What is required » Your job is to set down the listing again exactly as it stands.

Information supplied »
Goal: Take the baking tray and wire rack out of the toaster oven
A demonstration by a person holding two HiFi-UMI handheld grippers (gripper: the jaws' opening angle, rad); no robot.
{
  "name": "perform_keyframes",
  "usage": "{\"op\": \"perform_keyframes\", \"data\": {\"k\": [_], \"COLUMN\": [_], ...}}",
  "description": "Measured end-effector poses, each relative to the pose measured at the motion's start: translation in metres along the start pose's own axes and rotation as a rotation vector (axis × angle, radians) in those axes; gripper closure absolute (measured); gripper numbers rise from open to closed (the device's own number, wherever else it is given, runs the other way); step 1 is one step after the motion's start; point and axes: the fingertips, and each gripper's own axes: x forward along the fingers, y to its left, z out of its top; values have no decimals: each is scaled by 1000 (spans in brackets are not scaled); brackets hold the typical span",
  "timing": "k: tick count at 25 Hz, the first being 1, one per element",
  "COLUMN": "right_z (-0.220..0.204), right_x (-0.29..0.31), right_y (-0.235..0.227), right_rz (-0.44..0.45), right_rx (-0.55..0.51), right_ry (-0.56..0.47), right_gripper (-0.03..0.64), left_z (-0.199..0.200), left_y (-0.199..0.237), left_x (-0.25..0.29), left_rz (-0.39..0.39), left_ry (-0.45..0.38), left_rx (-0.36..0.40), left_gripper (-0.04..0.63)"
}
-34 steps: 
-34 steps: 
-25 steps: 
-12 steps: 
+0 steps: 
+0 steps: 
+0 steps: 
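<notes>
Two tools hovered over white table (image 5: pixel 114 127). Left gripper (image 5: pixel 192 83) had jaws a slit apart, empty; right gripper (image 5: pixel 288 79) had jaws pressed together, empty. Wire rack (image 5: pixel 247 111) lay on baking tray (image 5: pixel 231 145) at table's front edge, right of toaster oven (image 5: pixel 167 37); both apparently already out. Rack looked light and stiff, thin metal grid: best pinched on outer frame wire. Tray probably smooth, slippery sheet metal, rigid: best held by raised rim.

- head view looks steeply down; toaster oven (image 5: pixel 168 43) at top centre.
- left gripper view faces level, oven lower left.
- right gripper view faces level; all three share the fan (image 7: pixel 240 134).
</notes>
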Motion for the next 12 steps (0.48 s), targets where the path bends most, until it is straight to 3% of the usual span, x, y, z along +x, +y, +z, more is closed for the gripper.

Exercise result »
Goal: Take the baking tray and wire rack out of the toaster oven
A demonstration by a person holding two HiFi-UMI handheld grippers (gripper: the jaws' opening angle, rad); no robot.
{
  "name": "perform_keyframes",
  "usage": "{\"op\": \"perform_keyframes\", \"data\": {\"k\": [_], \"COLUMN\": [_], ...}}",
  "description": "Measured end-effector poses, each relative to the pose measured at the motion's start: translation in metres along the start pose's own axes and rotation as a rotation vector (axis × angle, radians) in those axes; gripper closure absolute (measured); gripper numbers rise from open to closed (the device's own number, wherever else it is given, runs the other way); step 1 is one step after the motion's start; point and axes: the fingertips, and each gripper's own axes: x forward along the fingers, y to its left, z out of its top; values have no decimals: each is scaled by 1000 (spans in brackets are not scaled); brackets hold the typical span",
  "timing": "k: tick count at 25 Hz, the first being 1, one per element",
  "COLUMN": "right_z (-0.220..0.204), right_x (-0.29..0.31), right_y (-0.235..0.227), right_rz (-0.44..0.45), right_rx (-0.55..0.51), right_ry (-0.56..0.47), right_gripper (-0.03..0.64), left_z (-0.199..0.200), left_y (-0.199..0.237), left_x (-0.25..0.29), left_rz (-0.39..0.39), left_ry (-0.45..0.38), left_rx (-0.36..0.40), left_gripper (-0.04..0.63)"
}
-34 steps: 
-34 steps: 
-25 steps: 
-12 steps: 
+0 steps: 
+0 steps: 
+0 steps: 
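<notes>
Two tools hovered over white table (image 5: pixel 114 127). Left gripper (image 5: pixel 192 83) had jaws a slit apart, empty; right gripper (image 5: pixel 288 79) had jaws pressed together, empty. Wire rack (image 5: pixel 247 111) lay on baking tray (image 5: pixel 231 145) at table's front edge, right of toaster oven (image 5: pixel 167 37); both apparently already out. Rack looked light and stiff, thin metal grid: best pinched on outer frame wire. Tray probably smooth, slippery sheet metal, rigid: best held by raised rim.

- head view looks steeply down; toaster oven (image 5: pixel 168 43) at top centre.
- left gripper view faces level, oven lower left.
- right gripper view faces level; all three share the fan (image 7: pixel 240 134).
</notes>
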Motion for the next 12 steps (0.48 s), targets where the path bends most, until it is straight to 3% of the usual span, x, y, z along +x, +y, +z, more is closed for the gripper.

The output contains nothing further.